Raising minimum wage benefits health of poor mothers and their babies, study finds

Isabel Webb Carey | (TNS) Bloomberg News

Raising the hourly minimum wage holds unexpected benefits for low-income pregnant women and their children, with increases as small as $1 helping to fend off events linked to poor health, researchers found.

Pregnant women in U.S. states that increased the minimum wage were less likely to encounter high-stress incidents — like being unable to pay bills — in the year before delivery, according to research published Tuesday in the JAMA Network Open medical journal. Other disruptive occurrences linked to poor maternal health, such the incarceration of a partner, were also less likely, according to the study of nearly 200,000 women across 39 states who gave birth between January 2004 and December 2015.
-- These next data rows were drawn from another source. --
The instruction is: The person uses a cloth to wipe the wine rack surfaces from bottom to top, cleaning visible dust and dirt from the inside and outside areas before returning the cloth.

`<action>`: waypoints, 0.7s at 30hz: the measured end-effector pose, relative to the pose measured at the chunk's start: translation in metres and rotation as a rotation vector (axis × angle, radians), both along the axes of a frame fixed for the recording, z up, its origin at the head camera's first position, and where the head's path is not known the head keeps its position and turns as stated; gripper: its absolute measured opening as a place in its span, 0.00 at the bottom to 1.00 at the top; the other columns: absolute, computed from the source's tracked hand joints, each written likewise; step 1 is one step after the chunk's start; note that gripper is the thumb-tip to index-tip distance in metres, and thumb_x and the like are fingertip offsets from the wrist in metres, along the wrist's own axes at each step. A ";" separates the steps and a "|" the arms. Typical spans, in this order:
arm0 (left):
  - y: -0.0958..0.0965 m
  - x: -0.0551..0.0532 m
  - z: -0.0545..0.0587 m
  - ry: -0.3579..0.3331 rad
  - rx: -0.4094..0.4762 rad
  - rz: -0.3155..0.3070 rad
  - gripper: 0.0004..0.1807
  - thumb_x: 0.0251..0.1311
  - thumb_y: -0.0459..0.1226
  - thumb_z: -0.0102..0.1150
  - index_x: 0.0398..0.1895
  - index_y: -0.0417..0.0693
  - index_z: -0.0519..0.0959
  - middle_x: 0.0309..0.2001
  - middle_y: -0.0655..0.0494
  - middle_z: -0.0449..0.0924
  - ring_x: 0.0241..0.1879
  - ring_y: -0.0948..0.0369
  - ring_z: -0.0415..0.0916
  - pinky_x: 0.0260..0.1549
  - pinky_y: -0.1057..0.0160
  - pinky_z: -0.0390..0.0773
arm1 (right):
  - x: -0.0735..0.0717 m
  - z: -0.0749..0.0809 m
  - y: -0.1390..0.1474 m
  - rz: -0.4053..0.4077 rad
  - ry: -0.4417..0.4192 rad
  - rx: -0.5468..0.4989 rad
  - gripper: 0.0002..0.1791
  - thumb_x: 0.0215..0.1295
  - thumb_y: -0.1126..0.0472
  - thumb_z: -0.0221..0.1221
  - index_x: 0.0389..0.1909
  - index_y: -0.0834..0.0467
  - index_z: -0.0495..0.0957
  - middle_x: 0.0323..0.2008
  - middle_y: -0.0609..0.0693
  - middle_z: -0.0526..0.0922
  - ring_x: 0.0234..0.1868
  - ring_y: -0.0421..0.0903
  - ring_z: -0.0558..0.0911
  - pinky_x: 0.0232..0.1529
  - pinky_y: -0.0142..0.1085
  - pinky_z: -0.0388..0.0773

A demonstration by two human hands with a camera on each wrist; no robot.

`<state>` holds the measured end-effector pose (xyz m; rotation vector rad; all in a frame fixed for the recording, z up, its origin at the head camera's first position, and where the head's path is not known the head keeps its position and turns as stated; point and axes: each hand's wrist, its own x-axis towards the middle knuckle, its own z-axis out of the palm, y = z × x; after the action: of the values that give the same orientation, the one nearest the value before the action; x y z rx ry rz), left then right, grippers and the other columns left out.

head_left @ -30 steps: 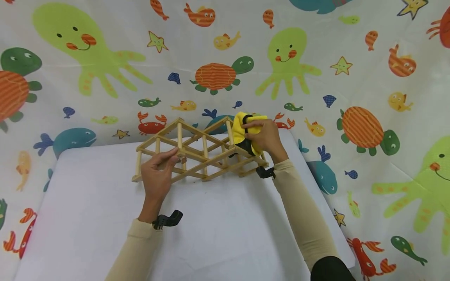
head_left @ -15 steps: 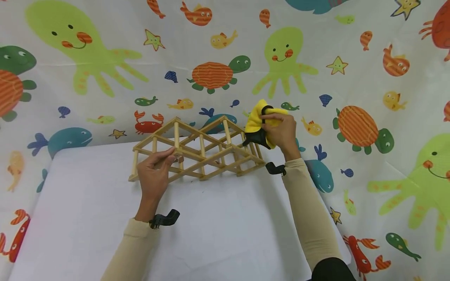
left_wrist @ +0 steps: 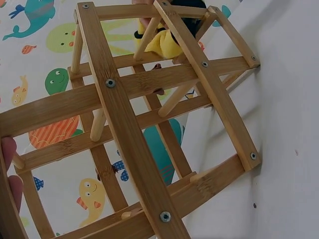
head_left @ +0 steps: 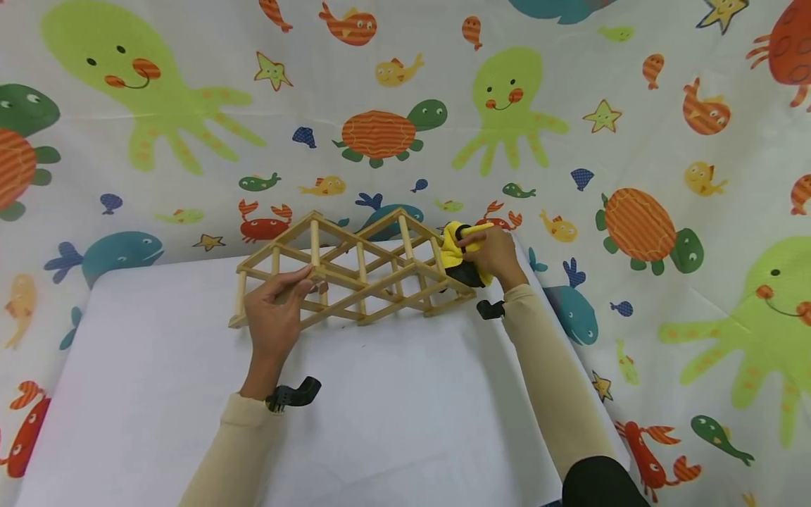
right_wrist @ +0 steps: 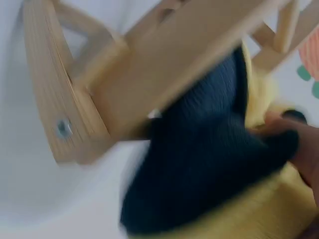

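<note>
From where I stand, the wooden rack (head_left: pixel 366 287) sits on the white tabletop (head_left: pixel 393 394), mostly between the person's two hands and a little ahead of them. Its long axis runs from left to right: the left end pokes out beyond the left hand (head_left: pixel 274 317), and the right end reaches the right hand (head_left: pixel 497 253), lying slightly farther from the person than the left end. Of its far corners, one points away just ahead of the left fingertips and another does the same between the hands. Its slats cross in diamonds, with round pegs joining the two lattice layers and metal fasteners at the joints.

The left hand has thumb and fingers drawn together in a narrow pinch on a near corner of the rack. The right hand has its thumb and fingers gathered round a yellow and black cloth (head_left: pixel 452 255), bunched up at the rack's right end. The black part shows right beside a slat there, but the right wrist view is blurred and I can't tell how firmly it presses.

A small black camera (head_left: pixel 294 394) sits on the left wrist, below that hand. Beyond both hands hangs a sheet (head_left: pixel 317 91) printed with sea creatures.
</note>
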<state>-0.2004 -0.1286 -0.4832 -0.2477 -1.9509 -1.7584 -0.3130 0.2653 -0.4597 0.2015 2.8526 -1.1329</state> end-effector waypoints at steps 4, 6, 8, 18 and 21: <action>-0.002 0.000 -0.001 -0.004 0.012 0.011 0.14 0.66 0.26 0.68 0.53 0.42 0.89 0.48 0.41 0.91 0.45 0.70 0.90 0.49 0.74 0.85 | 0.002 -0.004 -0.001 0.047 -0.035 -0.169 0.14 0.63 0.61 0.75 0.50 0.50 0.92 0.69 0.56 0.79 0.69 0.58 0.76 0.68 0.53 0.79; -0.002 -0.001 -0.002 -0.008 0.019 0.017 0.14 0.66 0.27 0.68 0.53 0.43 0.89 0.48 0.46 0.92 0.46 0.71 0.90 0.49 0.74 0.85 | 0.003 -0.009 -0.001 0.104 -0.080 -0.271 0.15 0.63 0.62 0.76 0.50 0.50 0.92 0.68 0.56 0.80 0.68 0.56 0.77 0.66 0.51 0.81; -0.002 -0.001 -0.002 -0.005 0.033 0.007 0.14 0.66 0.26 0.67 0.53 0.42 0.89 0.48 0.50 0.92 0.44 0.70 0.90 0.49 0.74 0.86 | 0.005 -0.008 -0.001 0.133 -0.082 -0.269 0.14 0.63 0.60 0.76 0.49 0.48 0.93 0.68 0.55 0.80 0.67 0.54 0.78 0.64 0.47 0.82; -0.001 -0.002 -0.002 0.007 0.029 -0.006 0.15 0.65 0.25 0.68 0.54 0.42 0.89 0.47 0.40 0.91 0.45 0.71 0.90 0.50 0.72 0.86 | 0.018 0.041 -0.020 0.244 0.291 -0.572 0.12 0.57 0.73 0.76 0.43 0.66 0.91 0.50 0.58 0.88 0.52 0.53 0.86 0.50 0.36 0.88; -0.001 -0.002 -0.002 0.007 0.026 0.012 0.15 0.65 0.26 0.68 0.53 0.43 0.89 0.46 0.40 0.91 0.45 0.71 0.90 0.51 0.73 0.85 | 0.012 0.043 -0.037 0.311 0.224 -0.577 0.11 0.58 0.70 0.77 0.43 0.62 0.92 0.51 0.56 0.87 0.53 0.52 0.85 0.49 0.35 0.89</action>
<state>-0.2028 -0.1296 -0.4854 -0.2318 -1.9195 -1.7717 -0.3010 0.2282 -0.4166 -0.4047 2.4488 -1.9135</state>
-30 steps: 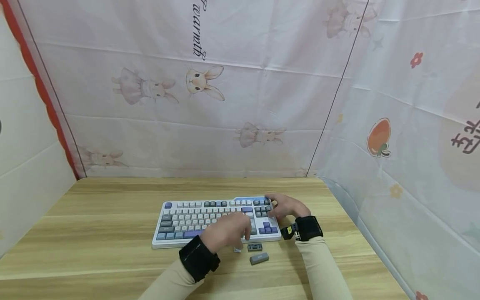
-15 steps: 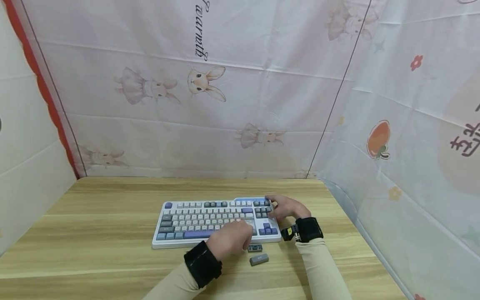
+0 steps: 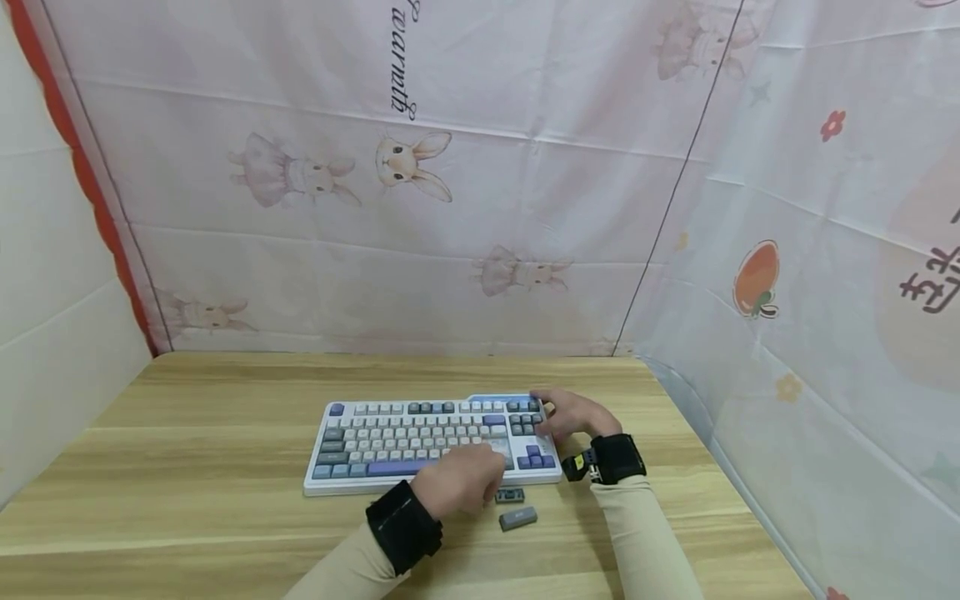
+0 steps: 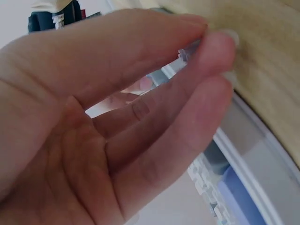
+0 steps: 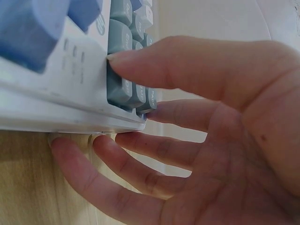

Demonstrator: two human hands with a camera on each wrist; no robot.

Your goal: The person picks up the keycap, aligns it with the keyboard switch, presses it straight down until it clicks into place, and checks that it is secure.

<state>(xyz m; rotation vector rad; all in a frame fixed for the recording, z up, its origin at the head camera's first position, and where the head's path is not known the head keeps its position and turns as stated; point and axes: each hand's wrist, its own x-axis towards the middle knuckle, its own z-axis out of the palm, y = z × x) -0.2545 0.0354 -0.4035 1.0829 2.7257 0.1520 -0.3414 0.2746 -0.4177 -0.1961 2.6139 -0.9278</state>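
Note:
A white computer keyboard with white, grey, blue and purple keycaps lies on the table. My left hand hovers at its front edge, right of the long purple space bar. Thumb and fingertips pinch a small translucent plastic piece, mostly hidden; I cannot tell its kind. My right hand grips the keyboard's right end, thumb on the grey keycaps and the other fingers along its side. In front of the keyboard lie a grey keycap and a dark, hollow-looking piece, like an upturned keycap.
The wooden table runs up to a printed rabbit curtain at the back. More curtain closes off the right side, and a white cloth hangs on the left. Both wrists wear black straps.
My left hand has lowered slightly and its fingers have drawn together. The small pale piece seen under it on the table earlier no longer shows. The right hand stays in place.

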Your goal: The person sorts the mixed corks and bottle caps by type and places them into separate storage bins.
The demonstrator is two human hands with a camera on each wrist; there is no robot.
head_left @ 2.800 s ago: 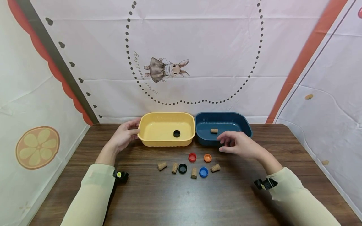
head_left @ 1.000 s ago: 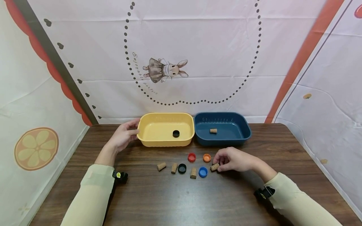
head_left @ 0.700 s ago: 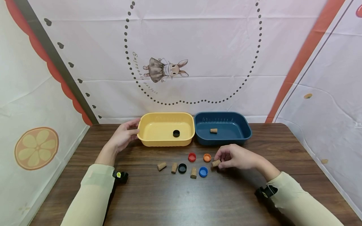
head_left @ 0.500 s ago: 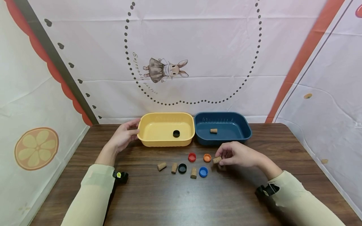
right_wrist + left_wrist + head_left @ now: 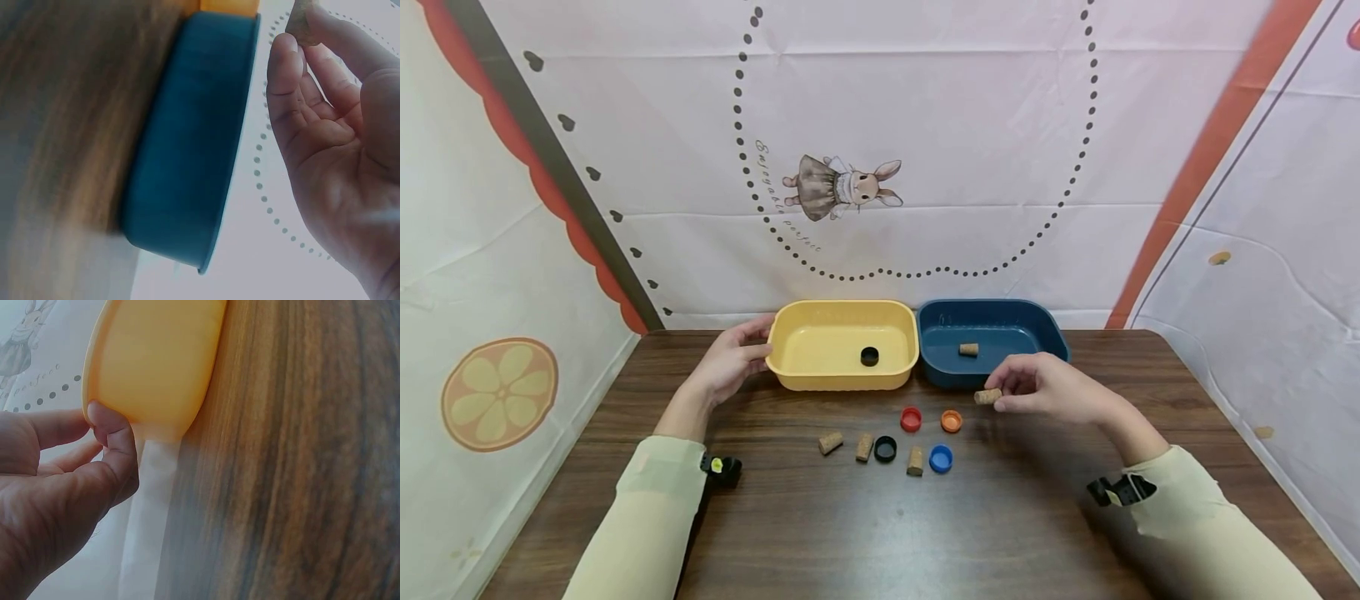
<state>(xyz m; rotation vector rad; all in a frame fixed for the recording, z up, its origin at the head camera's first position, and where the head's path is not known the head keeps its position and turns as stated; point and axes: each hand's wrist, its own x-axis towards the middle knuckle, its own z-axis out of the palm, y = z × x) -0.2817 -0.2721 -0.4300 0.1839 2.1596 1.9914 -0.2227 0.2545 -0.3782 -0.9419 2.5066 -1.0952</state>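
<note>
My right hand (image 5: 1048, 387) pinches a cork (image 5: 988, 397) between thumb and fingertips, just in front of the blue bin (image 5: 934, 373). In the right wrist view the same cork (image 5: 301, 24) shows at the top, partly cut off. My left hand (image 5: 730, 358) grips the left end of the yellow bin (image 5: 842, 382); in the left wrist view its thumb and fingers close on the rim. One cork (image 5: 968, 349) lies inside the blue bin. A black bottle cap (image 5: 869, 357) lies in the yellow one.
On the wooden table (image 5: 850, 533) lie three corks, among them one on the left (image 5: 831, 442), a red cap (image 5: 911, 419), an orange cap (image 5: 951, 421), a black cap (image 5: 885, 449) and a blue cap (image 5: 941, 458). A printed cloth (image 5: 985, 167) hangs behind the bins.
My right hand went down from near the blue bin to a cork on the table, picked it up and carried it back toward that bin. The left hand stays put.
</note>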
U.S. rates of pregnancy-related death more than doubled in the last 20 years, especially among minorities, according to a separate study published this month in JAMA that found Black women are more than twice as likely to die from pregnancy-related causes than their White peers. Women in low-income communities are also more vulnerable to events that magnify stress, even as simple as changing one’s address, that raise the risk for premature delivery, low birth weight, high blood pressure and pregnancy-related depression.

The maternal health crisis “really is at the national level,” said Slawa Rokicki, an assistant professor at the Rutgers School of Public Health who helped write the study. “Public policies and social policies can be a really powerful way to address the inequities in our society around maternal health.”